* [Your assignment]:
Up to and including the line with "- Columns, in", reproduce the listing below exactly, beginning at its first line.

* [Data section]:

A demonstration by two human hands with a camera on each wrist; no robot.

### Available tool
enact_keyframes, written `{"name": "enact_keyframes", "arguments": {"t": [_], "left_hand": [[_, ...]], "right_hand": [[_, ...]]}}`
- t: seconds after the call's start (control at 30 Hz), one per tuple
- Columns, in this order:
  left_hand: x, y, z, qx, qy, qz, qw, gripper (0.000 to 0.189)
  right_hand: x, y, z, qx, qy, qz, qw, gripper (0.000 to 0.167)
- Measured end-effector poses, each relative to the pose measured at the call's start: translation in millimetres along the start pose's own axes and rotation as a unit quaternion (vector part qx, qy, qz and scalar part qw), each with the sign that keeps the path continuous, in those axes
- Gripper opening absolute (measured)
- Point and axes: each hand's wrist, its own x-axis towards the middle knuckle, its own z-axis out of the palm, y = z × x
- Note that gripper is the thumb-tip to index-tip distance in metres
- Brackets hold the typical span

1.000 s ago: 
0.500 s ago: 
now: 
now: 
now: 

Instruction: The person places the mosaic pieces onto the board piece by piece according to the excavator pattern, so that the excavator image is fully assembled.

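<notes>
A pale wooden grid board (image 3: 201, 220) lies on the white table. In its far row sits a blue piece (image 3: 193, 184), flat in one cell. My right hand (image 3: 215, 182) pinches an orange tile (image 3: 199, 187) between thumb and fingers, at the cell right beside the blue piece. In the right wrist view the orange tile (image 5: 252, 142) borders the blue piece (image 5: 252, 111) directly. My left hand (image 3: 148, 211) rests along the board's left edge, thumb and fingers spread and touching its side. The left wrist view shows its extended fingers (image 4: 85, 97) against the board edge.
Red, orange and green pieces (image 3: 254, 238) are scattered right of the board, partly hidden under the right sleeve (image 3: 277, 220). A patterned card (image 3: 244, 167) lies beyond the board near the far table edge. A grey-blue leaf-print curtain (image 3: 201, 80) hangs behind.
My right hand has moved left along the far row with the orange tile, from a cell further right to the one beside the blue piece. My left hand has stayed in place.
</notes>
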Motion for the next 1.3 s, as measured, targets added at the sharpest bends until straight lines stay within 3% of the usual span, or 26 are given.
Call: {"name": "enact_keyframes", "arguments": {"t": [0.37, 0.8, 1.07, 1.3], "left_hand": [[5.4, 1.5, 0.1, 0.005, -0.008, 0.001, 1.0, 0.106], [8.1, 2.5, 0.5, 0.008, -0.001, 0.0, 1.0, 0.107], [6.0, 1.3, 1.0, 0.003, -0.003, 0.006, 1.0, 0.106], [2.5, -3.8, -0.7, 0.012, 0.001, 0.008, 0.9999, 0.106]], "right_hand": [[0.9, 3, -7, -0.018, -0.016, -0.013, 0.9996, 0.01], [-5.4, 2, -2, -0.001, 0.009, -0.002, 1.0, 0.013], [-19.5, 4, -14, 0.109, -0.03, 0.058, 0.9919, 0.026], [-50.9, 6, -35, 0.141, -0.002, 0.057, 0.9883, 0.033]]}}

* [Response for this exercise]:
A demonstration by two human hands with a camera on each wrist; no robot.

### Available tool
enact_keyframes, written `{"name": "enact_keyframes", "arguments": {"t": [_], "left_hand": [[_, ...]], "right_hand": [[_, ...]]}}`
- t: seconds after the call's start (control at 30 Hz), one per tuple
- Columns, in this order:

With this output, the exercise is done.